## Directions
The line that contains "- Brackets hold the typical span" marks the start. Please set it down, with every later line of the data, exactly and without pictures.

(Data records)

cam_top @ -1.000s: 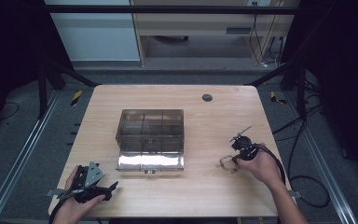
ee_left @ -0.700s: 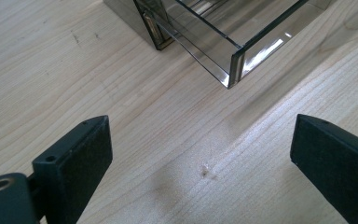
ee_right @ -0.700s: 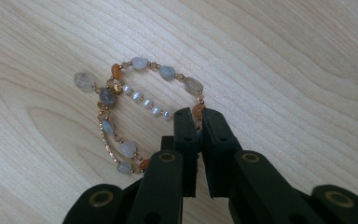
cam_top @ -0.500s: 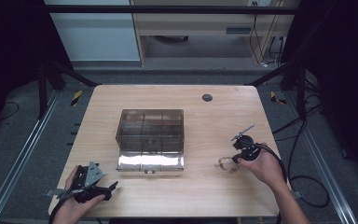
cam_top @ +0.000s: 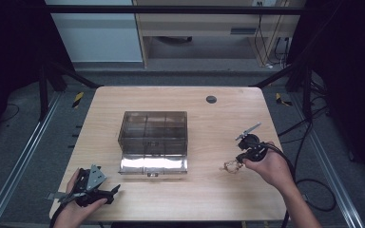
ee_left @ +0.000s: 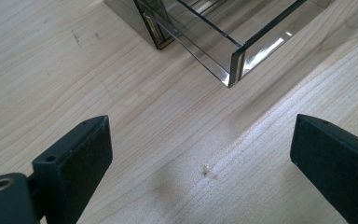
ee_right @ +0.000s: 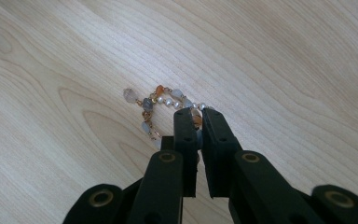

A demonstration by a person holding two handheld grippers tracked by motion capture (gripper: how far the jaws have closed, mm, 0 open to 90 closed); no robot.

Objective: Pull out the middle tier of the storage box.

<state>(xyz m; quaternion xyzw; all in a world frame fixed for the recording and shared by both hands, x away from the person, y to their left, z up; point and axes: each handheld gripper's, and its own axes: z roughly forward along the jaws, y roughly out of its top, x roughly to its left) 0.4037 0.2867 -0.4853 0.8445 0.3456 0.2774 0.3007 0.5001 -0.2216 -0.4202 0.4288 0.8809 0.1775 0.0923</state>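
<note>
The beaded bracelet [ee_right: 168, 105] is pinched at one end in the right claw [ee_right: 195, 114], its loose loop of beads trailing ahead and to the left of the tips, just above the worktop [ee_right: 284, 60]. The clear compartment box [cam_top: 154, 137] lies well off to this claw's left, open-topped. The left claw [ee_left: 200, 144] stands released, nearer the box, box corner just ahead.

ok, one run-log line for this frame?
right gripper: shut on beaded bracelet, lifting | left gripper: open, idle over table | clear compartment box: mid-table, no bracelet in it yet
</note>
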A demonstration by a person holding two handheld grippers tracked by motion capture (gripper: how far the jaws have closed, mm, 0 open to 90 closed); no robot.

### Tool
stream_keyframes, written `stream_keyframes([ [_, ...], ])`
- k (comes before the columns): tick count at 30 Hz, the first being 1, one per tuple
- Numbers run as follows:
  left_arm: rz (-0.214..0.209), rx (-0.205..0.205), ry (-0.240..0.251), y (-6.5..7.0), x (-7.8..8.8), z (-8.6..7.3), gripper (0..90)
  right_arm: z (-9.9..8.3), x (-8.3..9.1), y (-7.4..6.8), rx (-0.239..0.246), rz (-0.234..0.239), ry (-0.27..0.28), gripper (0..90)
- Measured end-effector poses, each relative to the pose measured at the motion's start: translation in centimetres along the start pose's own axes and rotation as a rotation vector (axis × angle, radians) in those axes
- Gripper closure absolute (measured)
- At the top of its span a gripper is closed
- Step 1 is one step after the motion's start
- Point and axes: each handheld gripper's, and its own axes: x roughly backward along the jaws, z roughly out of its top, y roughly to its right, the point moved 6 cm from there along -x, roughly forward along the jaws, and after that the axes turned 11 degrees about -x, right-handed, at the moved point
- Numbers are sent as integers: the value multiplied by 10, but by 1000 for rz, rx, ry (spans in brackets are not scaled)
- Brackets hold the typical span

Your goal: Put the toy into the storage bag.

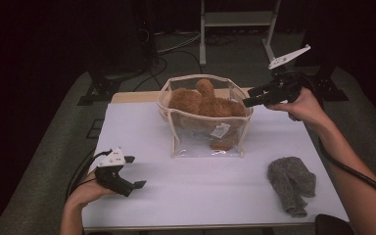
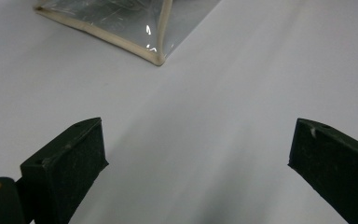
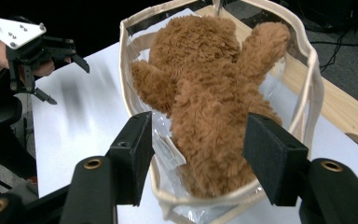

## Result for this task
- Brackets hold the typical span

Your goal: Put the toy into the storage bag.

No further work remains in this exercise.